§ TASK DESCRIPTION:
In the material below, find the line that contains "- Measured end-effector" and the line that contains "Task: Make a", then write out exactly those two lines and everything between them.

#####

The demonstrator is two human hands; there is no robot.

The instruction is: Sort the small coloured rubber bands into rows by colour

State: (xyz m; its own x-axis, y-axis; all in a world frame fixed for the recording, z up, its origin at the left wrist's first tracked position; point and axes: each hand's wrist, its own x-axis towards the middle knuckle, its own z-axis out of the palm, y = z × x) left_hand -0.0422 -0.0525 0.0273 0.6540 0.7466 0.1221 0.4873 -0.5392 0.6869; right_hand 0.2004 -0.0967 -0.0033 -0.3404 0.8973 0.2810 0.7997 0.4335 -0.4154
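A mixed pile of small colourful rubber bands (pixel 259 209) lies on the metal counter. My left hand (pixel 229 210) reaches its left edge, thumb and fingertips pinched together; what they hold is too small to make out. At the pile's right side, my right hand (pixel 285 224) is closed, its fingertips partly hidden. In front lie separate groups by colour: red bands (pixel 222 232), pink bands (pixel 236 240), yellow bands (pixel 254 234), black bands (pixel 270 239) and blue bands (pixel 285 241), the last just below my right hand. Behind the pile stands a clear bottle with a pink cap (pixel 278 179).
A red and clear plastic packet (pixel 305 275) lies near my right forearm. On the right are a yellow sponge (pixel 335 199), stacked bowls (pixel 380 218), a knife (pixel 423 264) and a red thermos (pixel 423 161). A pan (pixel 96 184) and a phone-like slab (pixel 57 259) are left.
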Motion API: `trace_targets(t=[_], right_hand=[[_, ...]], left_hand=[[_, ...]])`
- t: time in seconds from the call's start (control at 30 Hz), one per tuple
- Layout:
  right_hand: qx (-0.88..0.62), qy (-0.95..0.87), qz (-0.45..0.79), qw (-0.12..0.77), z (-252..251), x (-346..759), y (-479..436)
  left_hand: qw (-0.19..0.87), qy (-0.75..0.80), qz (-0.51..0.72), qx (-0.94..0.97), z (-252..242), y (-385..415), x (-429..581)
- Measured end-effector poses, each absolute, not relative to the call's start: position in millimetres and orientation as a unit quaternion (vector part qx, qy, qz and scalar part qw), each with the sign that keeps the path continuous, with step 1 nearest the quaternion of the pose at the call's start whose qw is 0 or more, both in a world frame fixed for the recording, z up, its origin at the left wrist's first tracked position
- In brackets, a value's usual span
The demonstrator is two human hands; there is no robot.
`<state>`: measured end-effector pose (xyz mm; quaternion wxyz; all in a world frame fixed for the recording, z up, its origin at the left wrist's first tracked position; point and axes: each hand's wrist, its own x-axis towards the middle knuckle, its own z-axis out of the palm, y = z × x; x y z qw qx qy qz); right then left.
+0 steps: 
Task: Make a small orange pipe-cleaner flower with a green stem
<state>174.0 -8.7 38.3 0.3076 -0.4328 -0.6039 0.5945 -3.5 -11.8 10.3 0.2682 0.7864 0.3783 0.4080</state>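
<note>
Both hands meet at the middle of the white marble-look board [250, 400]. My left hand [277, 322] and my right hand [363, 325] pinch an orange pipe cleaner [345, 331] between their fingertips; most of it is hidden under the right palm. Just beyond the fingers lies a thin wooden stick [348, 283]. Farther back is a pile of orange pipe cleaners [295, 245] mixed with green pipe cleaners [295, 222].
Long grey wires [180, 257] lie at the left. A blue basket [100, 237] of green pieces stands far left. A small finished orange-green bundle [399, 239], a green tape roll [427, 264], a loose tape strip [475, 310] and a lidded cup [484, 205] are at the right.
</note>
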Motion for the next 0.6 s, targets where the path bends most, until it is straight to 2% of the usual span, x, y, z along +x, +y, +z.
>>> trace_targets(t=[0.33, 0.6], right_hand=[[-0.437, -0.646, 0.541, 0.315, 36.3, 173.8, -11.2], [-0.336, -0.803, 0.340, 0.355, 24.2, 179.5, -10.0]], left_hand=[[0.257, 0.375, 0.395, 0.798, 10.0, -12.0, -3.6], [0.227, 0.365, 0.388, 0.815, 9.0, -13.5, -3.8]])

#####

§ RESPONSE AREA:
- Measured end-effector poses, each absolute, not relative to the call's start: position in millimetres and orientation as a unit quaternion (vector part qx, qy, qz and scalar part qw), each with the sign that keeps the path continuous, with step 1 nearest the quaternion of the pose at the call's start whose qw is 0 or more, both in a world frame fixed for the recording, z up, its origin at the left wrist's first tracked position
- In brackets, a value's usual span
The demonstrator is two human hands; there is no robot.
`<state>`: measured end-effector pose (xyz mm; quaternion wxyz; all in a world frame fixed for the recording, z up, its origin at the left wrist's first tracked position; point and axes: each hand's wrist, its own x-axis towards the middle knuckle, its own z-axis out of the palm, y = z × x; x y z qw qx qy qz); right then left.
+0 steps: 
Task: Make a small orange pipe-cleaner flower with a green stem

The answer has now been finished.